• **Directions**: Return the records that follow, unchanged and complete.

__________________________________________________

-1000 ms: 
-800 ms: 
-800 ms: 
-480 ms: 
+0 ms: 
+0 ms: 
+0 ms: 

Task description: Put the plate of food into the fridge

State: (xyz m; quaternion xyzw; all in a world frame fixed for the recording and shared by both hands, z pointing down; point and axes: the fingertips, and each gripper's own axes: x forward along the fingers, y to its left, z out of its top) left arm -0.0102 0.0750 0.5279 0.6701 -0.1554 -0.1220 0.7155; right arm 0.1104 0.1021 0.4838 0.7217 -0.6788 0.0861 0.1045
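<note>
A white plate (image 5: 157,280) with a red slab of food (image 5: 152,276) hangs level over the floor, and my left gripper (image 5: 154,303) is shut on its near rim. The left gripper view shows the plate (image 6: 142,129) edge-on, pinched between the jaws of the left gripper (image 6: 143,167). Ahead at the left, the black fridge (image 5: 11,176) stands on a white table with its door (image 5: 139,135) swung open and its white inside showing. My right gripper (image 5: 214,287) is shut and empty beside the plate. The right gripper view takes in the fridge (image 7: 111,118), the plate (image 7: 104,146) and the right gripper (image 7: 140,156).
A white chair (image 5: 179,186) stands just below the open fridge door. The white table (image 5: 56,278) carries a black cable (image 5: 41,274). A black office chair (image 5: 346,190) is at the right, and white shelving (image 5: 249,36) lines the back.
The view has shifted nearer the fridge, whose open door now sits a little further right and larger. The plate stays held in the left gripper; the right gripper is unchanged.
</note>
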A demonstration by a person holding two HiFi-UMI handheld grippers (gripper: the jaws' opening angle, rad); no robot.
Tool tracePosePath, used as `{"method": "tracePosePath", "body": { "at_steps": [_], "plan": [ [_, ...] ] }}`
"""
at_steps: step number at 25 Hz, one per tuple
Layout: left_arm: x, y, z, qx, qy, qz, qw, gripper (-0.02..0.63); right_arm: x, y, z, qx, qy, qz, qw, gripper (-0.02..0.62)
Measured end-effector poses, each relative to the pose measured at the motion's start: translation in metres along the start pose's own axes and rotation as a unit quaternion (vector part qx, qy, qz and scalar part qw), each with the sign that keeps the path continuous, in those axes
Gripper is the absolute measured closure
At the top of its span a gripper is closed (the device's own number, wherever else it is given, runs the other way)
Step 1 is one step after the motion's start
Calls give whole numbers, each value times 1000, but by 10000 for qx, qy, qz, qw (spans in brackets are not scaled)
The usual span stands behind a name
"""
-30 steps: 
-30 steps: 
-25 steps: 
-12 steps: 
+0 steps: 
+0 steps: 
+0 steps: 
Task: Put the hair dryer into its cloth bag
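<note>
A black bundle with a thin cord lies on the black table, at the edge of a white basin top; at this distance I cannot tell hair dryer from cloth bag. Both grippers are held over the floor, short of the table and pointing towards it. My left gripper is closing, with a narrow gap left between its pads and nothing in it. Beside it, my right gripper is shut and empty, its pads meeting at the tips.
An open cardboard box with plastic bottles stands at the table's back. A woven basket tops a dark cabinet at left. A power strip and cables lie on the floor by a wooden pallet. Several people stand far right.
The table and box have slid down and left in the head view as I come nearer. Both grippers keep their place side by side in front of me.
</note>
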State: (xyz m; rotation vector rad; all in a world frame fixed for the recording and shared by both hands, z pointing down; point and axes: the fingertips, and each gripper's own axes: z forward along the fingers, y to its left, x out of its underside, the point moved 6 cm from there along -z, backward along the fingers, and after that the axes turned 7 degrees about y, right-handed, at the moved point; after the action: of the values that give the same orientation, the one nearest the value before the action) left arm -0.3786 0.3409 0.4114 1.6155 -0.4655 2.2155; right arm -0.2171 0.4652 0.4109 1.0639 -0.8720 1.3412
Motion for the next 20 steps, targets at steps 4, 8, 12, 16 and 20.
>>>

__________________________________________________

• **Result**:
-1000 ms: 
-800 ms: 
-800 ms: 
-480 ms: 
+0 ms: 
+0 ms: 
+0 ms: 

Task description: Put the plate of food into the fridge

State: (xyz m; quaternion xyzw; all in a world frame fixed for the recording and shared by both hands, z pointing down; point and axes: the fingertips, and each gripper's own axes: x forward along the fingers, y to its left, z out of its top) left arm -0.0102 0.0750 0.5279 0.6701 -0.1554 -0.1220 0.7155; right arm 0.1104 0.1021 0.4838 0.7217 -0.6788 0.0861 0.1045
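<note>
A white plate (image 5: 157,280) with a red slab of food (image 5: 152,276) hangs level over the floor, and my left gripper (image 5: 154,303) is shut on its near rim. The left gripper view shows the plate (image 6: 142,129) edge-on, pinched between the jaws of the left gripper (image 6: 143,167). Ahead at the left, the black fridge (image 5: 11,176) stands on a white table with its door (image 5: 139,135) swung open and its white inside showing. My right gripper (image 5: 214,287) is shut and empty beside the plate. The right gripper view takes in the fridge (image 7: 111,118), the plate (image 7: 104,146) and the right gripper (image 7: 140,156).
A white chair (image 5: 179,186) stands just below the open fridge door. The white table (image 5: 56,278) carries a black cable (image 5: 41,274). A black office chair (image 5: 346,190) is at the right, and white shelving (image 5: 249,36) lines the back.
The view has shifted nearer the fridge, whose open door now sits a little further right and larger. The plate stays held in the left gripper; the right gripper is unchanged.
</note>
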A demonstration by a person holding two HiFi-UMI handheld grippers (gripper: the jaws' opening angle, rad); no robot.
Tool tracePosePath, used as `{"method": "tracePosePath", "body": { "at_steps": [_], "plan": [ [_, ...] ] }}`
"""
at_steps: step number at 25 Hz, one per tuple
Layout: left_arm: x, y, z, qx, qy, qz, qw, gripper (-0.02..0.63); right_arm: x, y, z, qx, qy, qz, qw, gripper (-0.02..0.62)
Measured end-effector poses, each relative to the pose measured at the motion's start: translation in metres along the start pose's own axes and rotation as a unit quaternion (vector part qx, qy, qz and scalar part qw), each with the sign that keeps the path continuous, in those axes
Gripper is the absolute measured closure
At the top of its span a gripper is closed (the device's own number, wherever else it is given, runs the other way)
Step 1 is one step after the motion's start
Calls give whole numbers, each value times 1000, but by 10000 for qx, qy, qz, qw (spans in brackets are not scaled)
The usual span stands behind a name
"""
-30 steps: 
-30 steps: 
-25 steps: 
-12 steps: 
+0 steps: 
+0 steps: 
+0 steps: 
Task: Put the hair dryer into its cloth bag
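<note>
A black bundle with a thin cord lies on the black table, at the edge of a white basin top; at this distance I cannot tell hair dryer from cloth bag. Both grippers are held over the floor, short of the table and pointing towards it. My left gripper is closing, with a narrow gap left between its pads and nothing in it. Beside it, my right gripper is shut and empty, its pads meeting at the tips.
An open cardboard box with plastic bottles stands at the table's back. A woven basket tops a dark cabinet at left. A power strip and cables lie on the floor by a wooden pallet. Several people stand far right.
The table and box have slid down and left in the head view as I come nearer. Both grippers keep their place side by side in front of me.
</note>
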State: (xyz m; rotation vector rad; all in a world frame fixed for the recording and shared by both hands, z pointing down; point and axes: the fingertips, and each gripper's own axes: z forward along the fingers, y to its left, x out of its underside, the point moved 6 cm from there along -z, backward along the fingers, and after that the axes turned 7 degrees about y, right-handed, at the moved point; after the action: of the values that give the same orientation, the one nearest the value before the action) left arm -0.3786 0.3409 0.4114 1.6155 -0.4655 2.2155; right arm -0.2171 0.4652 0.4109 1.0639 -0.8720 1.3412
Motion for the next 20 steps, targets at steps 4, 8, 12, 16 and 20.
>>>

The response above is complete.